Many tetras... dwarf rainbows.. etc will work fine though...


----------



## Fogelhund (Dec 3, 2002)

I have kept Cardinal tetras in with the brevis, and now Alto Sumbu Dwarf Comps for a decade now. Even had the Cardinals spawn in a tank with a ph of 8.0... though the eggs didn't hatch.

Anything small should do... small tetras, or the dwarf danios, the small rainbows (Pseudomugil for example).


----------



## Darkside (Feb 6, 2008)

Longstocking said:


> There aren't any fish from the lake that would work in your size of tank.
> 
> Many tetras... dwarf rainbows.. etc will work fine though...


There is a native killifish that will work in an aquarium of this size, I know it as Aplocheilichthys pumilus. They are pretty uncommon in the hobby, but do show up every once in a while.


----------



## jrf (Nov 10, 2009)

How sensitive are rummynose tetra's to pH? I love the way they school, but figured they would either die because of my pH, or up as food for my Calvus.


----------



## Darkside (Feb 6, 2008)

jrf said:


> How sensitive are rummynose tetra's to pH? I love the way they school, but figured they would either die because of my pH, or up as food for my Calvus.


Rummynose are pretty finicky fish, they waste away under higher pH conditions.
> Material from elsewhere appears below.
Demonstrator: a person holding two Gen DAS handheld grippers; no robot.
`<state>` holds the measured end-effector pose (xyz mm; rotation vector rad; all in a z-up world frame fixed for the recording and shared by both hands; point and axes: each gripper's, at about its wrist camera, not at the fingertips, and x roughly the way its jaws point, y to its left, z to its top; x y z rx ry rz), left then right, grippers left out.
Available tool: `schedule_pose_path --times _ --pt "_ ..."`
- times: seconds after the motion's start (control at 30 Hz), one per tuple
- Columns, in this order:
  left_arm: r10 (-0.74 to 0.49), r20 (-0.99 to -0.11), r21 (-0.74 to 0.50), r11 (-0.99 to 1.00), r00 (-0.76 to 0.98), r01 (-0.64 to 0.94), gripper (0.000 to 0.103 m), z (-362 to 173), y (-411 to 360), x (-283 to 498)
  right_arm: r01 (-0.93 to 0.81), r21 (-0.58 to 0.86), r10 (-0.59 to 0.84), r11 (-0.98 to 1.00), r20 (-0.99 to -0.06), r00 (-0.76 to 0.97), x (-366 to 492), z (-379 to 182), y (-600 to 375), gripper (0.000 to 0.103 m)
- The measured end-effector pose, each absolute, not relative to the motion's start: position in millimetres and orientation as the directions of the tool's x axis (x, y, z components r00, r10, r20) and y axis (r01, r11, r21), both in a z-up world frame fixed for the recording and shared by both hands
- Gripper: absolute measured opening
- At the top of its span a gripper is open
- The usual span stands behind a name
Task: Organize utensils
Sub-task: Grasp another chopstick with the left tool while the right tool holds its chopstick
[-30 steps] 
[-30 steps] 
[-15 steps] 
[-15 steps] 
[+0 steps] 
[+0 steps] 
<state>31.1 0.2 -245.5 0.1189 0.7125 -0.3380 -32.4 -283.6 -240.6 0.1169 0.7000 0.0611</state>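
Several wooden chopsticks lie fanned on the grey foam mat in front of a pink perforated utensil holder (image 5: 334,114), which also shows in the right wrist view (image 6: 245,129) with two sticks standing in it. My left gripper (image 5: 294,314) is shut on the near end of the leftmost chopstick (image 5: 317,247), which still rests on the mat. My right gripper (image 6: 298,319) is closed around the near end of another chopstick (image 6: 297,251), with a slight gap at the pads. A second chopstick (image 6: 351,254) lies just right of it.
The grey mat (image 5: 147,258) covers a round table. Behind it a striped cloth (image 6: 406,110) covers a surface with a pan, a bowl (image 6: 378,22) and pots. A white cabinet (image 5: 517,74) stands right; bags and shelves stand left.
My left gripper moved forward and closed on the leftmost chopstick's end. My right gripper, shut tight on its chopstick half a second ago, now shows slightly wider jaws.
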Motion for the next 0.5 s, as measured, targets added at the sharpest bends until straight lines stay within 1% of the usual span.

Some of the larger tetras are pretty hardy. I use Xenotoca eiseni as dithers for my larger Tangs. They're a great fish that breed like rabbits. All the fry they produce would be perfect for Altos.


----------



## SamMag (Aug 22, 2006)

Allright I figured there was too much that could act as a dither from the lake in my size tank. However Ill be o the look out for that killifish. Thanks for the info. I see how fry control could be an issue, so any good dithers in the terms of tetra, rainbowfish etc. that would eat some fry?

If not Ill probably go for some threadfin rainbowfish or similar fish. Thanks guys!


----------